(WHAT TO DO)
Search the records for the string "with" and copy every line in which it appears.

(GIVEN INFORMATION)
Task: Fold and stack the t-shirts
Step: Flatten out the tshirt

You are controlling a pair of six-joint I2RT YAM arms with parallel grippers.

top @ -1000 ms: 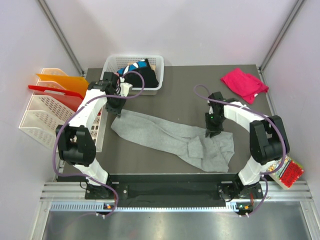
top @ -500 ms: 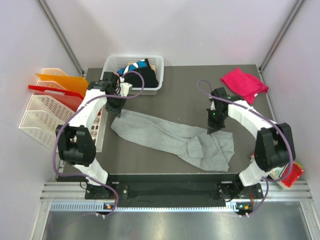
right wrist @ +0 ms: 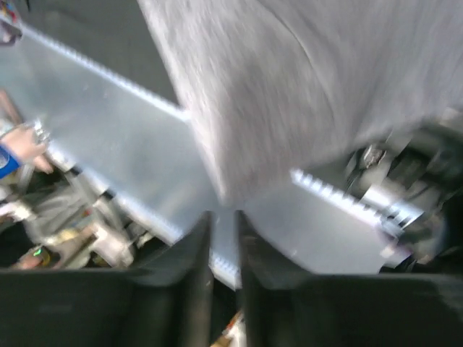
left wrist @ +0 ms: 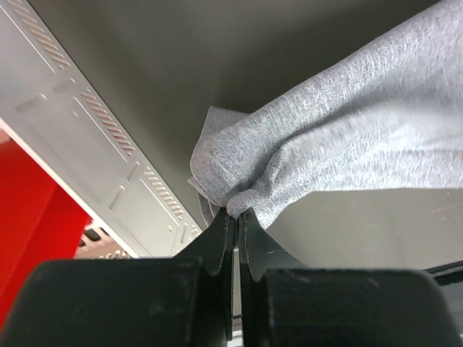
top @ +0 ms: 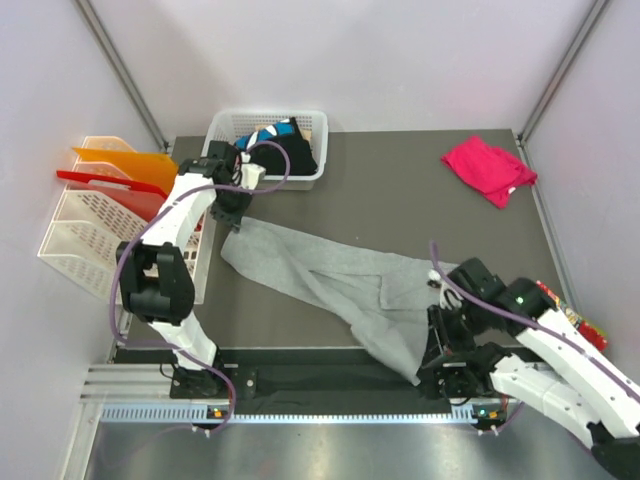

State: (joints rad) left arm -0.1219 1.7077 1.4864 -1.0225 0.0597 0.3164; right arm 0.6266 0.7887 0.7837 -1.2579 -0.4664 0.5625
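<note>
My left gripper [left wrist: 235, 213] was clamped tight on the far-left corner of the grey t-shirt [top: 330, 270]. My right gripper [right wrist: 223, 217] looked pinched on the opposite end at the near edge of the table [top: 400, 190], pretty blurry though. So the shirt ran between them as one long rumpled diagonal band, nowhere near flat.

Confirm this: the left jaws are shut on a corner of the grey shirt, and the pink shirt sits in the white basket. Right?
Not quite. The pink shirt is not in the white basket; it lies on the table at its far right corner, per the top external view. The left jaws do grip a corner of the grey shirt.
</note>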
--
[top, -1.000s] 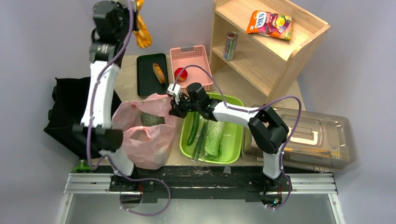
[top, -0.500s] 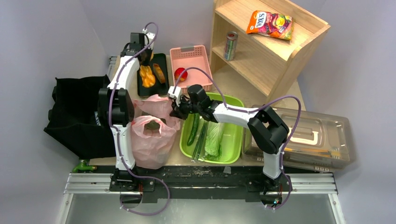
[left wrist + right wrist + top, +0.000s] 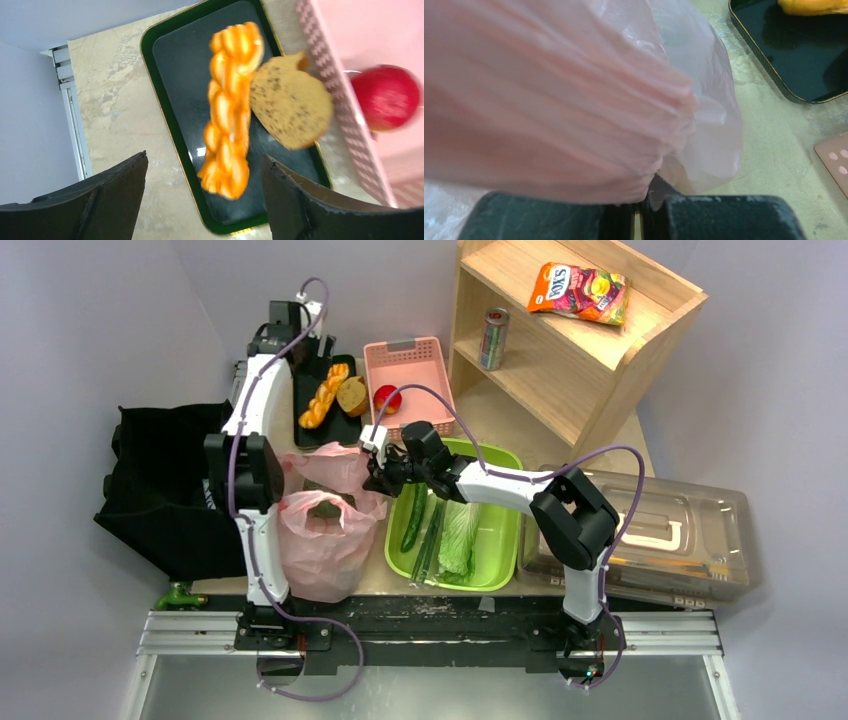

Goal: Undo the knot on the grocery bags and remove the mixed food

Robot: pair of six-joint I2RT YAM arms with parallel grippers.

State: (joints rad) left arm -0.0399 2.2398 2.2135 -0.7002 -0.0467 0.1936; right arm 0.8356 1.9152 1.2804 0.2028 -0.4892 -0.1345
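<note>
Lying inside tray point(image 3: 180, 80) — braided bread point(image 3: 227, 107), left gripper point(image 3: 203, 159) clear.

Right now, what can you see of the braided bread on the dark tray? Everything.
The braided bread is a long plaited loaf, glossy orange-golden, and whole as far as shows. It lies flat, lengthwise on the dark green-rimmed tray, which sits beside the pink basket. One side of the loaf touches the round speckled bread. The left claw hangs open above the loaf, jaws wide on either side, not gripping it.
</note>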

(PROBLEM SOLUTION)
You are controlling a pair of six-joint I2RT YAM arms with parallel grippers.
Robot: pair of six-joint I2RT YAM arms with parallel grippers.

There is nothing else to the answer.